Le deuxième acteur, Cargobeamer, connait plus de difficultés. Avant les grèves, il y avait 5 rotations par semaine. Désormais, ce seront deux rotations, qui semblent déjà bien plus remplies. Le terminal est excentré par rapport au port de Calais (rupture de charge obligatoire) mais le développement de la zone artisanale de la Turquerie devrait donner de l’oxygène à l’acteur Allemand, notamment avec l’ouverture de l’entrepôt géant Amazon.

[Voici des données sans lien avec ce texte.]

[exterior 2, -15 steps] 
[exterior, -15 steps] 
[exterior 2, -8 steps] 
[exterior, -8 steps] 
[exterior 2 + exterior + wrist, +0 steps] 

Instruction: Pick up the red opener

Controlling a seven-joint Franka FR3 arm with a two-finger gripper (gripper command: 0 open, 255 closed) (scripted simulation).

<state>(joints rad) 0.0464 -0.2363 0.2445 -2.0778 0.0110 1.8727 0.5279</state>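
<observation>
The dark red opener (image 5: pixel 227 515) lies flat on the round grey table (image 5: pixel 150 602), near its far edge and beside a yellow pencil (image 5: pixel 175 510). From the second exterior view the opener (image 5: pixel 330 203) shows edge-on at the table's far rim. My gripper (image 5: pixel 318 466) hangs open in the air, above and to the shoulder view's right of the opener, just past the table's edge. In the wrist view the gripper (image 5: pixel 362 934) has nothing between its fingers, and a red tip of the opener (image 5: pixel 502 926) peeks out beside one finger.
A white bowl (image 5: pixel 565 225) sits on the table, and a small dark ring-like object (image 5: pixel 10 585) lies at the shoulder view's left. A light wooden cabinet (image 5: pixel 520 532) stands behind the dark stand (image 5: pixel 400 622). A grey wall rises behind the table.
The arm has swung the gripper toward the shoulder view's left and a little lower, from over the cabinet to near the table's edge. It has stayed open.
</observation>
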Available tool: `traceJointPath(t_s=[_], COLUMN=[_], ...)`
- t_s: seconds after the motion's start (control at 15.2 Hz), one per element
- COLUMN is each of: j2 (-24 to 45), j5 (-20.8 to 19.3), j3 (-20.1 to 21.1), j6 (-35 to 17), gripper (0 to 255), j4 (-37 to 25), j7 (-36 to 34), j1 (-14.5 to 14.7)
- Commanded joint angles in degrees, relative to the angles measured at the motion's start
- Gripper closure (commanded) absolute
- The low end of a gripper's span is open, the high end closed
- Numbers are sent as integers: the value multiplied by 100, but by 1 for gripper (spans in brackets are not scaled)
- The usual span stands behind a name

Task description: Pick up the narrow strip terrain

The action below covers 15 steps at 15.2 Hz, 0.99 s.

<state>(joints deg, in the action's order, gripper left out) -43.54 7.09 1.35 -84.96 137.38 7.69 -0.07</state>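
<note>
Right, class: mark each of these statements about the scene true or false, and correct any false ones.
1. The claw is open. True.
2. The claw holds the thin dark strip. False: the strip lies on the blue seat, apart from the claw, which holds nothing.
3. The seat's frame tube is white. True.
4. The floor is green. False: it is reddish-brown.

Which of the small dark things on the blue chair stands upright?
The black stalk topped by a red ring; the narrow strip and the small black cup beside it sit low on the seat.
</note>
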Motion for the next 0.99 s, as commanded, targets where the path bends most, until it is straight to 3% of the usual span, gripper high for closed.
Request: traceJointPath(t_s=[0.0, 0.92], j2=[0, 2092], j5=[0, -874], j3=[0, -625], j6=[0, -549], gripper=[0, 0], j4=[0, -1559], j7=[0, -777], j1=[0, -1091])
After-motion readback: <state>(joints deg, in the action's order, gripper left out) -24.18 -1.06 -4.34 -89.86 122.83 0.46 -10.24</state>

Moins de rotations du Cargobeamer entre Calais et Perpignan, suppression définitive du Calais – Domodossola

Décidément, la société spécialisée dans le ferroutage Cargobeamer a beaucoup de mal à se remettre des grèves reconductibles qui ont, il est vrai, touché tous les acteurs ferroviaires en France. Alors que le Kaldenkirchen – Perpignan (devenu Neuss – Perpignan il y a peu) peine à revenir à son roulement nominal (6 rotations aller/retour théoriques, 3 à 4 rotations constatées pour le moment), le Calais – Perpignan lui devrait finalement (sauf nouveaux mouvements de grève) repartir fin de semaine, ou début de semaine prochaine.

Alors qu’en début d’année, 5 rotations étaient prévues entre Calais et Perpignan, il n’en restera que 2 désormais. Le faible taux de remplissage, les grèves qui ont maintenu les trains dans leur position de départ et l’augmentation des prix ont eu raison de la volonté de plusieurs chargeurs (dont Kuehne & Nagel) de décarboner leur transport.

Du côté de la liaison Calais – Domodossola, suspendue depuis fin novembre 2022, elle ne repartira pas : Cargobeamer l’a définitivement retirée de ses plans de transport. A noter qu’il en est de même de l’extension Kaldenkirchen – Rostock, qui n’a pas connu le succès escompter.

 

 

D’un point de vue positif, Cargobeamer peut toujours se retourner sur sa liaison Kaldenkirchen – Domodossola (Allemagne – Suisse – Italie), qui fonctionne à plein régime avec 3 rotations quotidiennes. Egalement, Cargobeamer s’est associé avec des sociétés de transport routier pour assurer le dernier kilomètre autour de ses terminaux (applicable pour Calais et Perpignan). L’extension Perpignan – Barcelone qui était prévue par train s’effectue désormais par camions.